CO-234 Denial Code: Procedure isn't separately payable
The procedure is not separately reimbursable - it is considered part of another service or has a bundled payment status. Similar to CO-97; check whether a modifier or a different code applies.
- Group code
- CO - Contractual Obligation
- Code type
- CARC
- Billable to patient?
- No - contractual write-off
- Appealable?
- Sometimes - if a distinct service was mis-bundled
- Category
- Bundling & NCCI Edits
- Common pairing
- N390
CAS*CO*234*125.00On a paper EOB it shows as CO-234.What CO-234 means
CO-234 indicates the procedure has a payment status that does not allow separate payment (for example a Medicare status-B bundled code), or it is always packaged into another service. Unlike CO-97 (bundled into a specific other line), CO-234 often reflects the code's inherent non-separately-payable status. Verify the code's payment status and whether a different code or modifier is appropriate.
Common causes
- The code has a not-separately-payable or bundled payment status.
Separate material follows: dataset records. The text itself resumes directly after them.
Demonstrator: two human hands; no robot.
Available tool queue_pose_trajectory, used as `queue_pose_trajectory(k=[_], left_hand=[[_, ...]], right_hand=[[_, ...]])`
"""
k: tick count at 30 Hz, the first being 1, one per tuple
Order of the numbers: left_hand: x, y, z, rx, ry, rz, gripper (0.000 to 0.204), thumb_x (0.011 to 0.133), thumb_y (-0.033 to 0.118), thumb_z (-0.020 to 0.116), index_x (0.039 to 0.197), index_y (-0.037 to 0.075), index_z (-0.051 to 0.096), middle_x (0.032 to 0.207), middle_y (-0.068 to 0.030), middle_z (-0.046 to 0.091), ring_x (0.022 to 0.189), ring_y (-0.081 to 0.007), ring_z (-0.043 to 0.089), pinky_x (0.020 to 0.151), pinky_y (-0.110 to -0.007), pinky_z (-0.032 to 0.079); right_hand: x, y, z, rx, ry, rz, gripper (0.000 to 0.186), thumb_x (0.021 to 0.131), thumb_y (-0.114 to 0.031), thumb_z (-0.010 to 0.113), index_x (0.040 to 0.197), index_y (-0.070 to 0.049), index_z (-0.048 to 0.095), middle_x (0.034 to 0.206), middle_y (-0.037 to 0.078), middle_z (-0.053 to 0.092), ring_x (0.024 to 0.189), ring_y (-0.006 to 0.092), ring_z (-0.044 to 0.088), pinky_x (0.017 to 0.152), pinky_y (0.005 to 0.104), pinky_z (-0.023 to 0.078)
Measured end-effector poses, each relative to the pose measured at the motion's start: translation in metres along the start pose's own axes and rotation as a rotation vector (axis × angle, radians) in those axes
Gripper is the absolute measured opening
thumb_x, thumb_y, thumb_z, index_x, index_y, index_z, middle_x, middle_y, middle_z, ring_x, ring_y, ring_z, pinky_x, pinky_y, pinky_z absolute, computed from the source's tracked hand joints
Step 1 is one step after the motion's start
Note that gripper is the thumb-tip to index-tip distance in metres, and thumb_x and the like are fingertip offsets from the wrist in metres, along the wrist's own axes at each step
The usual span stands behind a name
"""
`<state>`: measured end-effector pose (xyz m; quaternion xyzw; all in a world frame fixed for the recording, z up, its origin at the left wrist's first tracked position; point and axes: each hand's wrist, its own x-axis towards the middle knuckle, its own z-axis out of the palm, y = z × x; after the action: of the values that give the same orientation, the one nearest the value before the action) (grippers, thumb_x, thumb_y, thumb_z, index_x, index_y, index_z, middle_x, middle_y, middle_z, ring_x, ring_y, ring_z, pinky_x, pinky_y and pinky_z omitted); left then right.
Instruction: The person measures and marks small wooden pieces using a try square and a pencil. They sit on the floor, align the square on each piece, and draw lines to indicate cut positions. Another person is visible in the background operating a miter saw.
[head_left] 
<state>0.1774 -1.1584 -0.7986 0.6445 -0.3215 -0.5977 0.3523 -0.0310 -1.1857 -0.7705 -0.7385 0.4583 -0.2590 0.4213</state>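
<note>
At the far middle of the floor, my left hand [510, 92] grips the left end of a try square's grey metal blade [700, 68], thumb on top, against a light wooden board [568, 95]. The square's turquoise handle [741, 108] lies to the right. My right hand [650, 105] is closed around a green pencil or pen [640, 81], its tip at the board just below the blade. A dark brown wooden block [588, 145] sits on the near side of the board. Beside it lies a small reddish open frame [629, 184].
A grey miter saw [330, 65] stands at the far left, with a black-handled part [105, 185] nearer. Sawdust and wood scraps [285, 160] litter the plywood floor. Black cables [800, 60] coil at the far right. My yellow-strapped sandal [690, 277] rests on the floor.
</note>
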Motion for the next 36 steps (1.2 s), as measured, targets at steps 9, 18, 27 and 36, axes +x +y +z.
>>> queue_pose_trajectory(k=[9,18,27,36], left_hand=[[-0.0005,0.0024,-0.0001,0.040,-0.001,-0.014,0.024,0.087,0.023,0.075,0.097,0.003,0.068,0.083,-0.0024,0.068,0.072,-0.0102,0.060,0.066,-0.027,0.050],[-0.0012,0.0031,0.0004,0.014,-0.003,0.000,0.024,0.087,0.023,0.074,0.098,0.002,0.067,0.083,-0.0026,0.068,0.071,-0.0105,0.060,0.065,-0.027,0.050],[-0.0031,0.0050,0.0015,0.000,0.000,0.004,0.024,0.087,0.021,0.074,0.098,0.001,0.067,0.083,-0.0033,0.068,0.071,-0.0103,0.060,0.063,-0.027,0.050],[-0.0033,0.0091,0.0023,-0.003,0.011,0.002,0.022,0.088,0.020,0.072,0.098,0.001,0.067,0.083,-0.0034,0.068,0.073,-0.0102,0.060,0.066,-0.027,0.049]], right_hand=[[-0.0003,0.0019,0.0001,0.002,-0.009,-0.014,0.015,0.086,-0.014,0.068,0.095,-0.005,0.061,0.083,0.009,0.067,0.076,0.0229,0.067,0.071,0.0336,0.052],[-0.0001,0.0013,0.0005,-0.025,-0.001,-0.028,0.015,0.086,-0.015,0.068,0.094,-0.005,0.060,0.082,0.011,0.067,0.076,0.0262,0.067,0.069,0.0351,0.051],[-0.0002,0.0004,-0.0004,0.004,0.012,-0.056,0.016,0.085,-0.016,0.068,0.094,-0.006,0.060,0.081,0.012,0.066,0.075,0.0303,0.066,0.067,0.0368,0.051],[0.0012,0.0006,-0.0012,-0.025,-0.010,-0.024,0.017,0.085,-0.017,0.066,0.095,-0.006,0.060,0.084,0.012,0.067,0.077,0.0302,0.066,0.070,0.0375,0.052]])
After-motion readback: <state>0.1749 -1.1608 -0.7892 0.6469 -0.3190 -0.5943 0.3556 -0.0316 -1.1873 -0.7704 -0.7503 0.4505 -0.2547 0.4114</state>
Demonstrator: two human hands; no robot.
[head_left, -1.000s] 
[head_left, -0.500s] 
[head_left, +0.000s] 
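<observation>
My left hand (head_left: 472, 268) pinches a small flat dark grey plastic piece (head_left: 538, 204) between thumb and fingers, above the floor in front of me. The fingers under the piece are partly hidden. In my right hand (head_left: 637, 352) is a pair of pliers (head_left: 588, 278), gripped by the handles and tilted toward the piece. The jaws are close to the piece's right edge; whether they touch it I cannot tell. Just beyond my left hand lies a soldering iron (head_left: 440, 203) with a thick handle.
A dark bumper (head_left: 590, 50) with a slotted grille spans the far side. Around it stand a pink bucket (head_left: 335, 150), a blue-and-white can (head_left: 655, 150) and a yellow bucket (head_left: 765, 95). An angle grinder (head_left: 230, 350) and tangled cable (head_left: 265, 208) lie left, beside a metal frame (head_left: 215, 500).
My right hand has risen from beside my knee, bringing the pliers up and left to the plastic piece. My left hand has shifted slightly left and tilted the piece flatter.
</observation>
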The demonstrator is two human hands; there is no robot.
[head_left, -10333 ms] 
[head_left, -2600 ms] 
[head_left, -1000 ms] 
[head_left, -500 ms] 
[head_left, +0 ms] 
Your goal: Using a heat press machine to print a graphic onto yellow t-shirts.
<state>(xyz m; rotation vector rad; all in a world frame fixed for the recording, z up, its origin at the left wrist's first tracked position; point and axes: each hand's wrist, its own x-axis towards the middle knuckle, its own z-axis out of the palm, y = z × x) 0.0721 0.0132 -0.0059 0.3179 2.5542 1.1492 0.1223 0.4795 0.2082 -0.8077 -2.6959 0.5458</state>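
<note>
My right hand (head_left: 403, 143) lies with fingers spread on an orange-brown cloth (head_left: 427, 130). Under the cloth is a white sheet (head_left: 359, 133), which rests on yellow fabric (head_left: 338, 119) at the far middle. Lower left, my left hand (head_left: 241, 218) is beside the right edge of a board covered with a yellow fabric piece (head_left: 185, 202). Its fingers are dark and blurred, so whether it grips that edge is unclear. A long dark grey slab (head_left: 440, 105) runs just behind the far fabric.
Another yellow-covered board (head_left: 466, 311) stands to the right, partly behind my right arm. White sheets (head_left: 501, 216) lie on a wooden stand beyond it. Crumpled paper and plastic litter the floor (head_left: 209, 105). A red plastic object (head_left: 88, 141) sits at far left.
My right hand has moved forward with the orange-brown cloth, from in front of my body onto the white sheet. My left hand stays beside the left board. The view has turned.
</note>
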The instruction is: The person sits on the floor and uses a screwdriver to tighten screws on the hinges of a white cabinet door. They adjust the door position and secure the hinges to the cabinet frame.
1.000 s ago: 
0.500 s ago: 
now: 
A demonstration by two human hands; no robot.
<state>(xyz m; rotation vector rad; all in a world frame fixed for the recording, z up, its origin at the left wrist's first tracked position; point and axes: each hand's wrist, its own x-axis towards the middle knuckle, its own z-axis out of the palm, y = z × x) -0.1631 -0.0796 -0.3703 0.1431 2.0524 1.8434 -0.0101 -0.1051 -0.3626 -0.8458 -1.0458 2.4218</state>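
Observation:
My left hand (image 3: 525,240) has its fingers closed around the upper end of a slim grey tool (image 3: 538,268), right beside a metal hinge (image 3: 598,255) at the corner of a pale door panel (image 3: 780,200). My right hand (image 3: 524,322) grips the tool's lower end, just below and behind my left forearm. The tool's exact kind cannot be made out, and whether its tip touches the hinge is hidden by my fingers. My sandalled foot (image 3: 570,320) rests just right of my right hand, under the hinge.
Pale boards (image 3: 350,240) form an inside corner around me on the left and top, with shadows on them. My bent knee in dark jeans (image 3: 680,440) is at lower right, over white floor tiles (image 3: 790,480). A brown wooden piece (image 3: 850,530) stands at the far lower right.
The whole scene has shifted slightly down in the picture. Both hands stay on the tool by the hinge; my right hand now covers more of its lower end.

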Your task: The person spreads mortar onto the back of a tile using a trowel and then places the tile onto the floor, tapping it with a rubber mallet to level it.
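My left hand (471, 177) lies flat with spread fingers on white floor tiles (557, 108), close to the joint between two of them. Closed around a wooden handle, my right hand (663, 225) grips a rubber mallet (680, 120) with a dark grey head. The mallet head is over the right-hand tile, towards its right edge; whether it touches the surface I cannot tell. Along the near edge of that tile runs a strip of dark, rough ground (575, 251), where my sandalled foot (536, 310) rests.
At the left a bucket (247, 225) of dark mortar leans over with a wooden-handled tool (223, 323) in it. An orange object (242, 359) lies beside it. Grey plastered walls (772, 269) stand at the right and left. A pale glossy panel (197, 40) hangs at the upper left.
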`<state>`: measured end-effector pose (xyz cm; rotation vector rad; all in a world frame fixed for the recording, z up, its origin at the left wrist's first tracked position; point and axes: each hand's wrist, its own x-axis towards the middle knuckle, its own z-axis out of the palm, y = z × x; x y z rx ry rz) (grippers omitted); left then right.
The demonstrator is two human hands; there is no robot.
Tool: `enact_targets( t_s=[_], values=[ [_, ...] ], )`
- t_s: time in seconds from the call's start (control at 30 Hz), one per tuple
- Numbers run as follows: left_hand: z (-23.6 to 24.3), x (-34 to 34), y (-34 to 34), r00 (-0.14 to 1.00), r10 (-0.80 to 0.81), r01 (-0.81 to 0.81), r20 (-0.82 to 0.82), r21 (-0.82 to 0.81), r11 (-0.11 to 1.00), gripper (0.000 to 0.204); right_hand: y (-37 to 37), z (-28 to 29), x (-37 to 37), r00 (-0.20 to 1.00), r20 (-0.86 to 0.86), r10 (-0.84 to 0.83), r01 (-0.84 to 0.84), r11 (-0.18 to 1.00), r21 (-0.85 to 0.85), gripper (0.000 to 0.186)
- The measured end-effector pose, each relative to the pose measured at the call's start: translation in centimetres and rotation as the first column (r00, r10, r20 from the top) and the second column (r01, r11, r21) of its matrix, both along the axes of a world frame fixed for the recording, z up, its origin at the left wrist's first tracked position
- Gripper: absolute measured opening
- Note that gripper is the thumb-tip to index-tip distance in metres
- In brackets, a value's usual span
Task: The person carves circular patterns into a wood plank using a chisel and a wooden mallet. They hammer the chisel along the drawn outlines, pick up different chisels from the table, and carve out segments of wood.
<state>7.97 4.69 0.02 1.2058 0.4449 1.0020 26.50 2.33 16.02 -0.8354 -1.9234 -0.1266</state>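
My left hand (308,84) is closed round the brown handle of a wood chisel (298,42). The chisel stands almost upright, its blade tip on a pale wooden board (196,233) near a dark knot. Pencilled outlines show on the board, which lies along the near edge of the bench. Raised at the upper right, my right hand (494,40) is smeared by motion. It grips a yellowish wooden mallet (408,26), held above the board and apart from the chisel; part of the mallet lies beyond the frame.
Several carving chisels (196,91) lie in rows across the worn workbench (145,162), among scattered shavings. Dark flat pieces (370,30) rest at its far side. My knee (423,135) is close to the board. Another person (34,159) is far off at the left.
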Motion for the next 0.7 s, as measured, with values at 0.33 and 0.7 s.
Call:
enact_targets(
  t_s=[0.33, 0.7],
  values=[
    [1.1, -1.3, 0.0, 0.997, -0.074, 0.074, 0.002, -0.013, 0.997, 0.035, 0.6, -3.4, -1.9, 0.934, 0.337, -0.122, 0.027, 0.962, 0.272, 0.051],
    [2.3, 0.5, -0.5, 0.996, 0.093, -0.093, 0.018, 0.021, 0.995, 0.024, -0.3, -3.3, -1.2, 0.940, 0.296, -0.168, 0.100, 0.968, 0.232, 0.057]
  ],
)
- The service is always packaged into another procedure.
- A more appropriate, separately payable code exists for what was done.
How to fix it
- Check the code's payment status indicator on the fee schedule.
- If a separately payable code better describes the service, correct and resubmit.
- If a distinct service is documented, append the appropriate modifier and appeal.
How to prevent it
- Scrub for status-B/bundled codes before billing them standalone.
- Choose separately payable codes where clinically accurate.
- Train coders on payment-status indicators.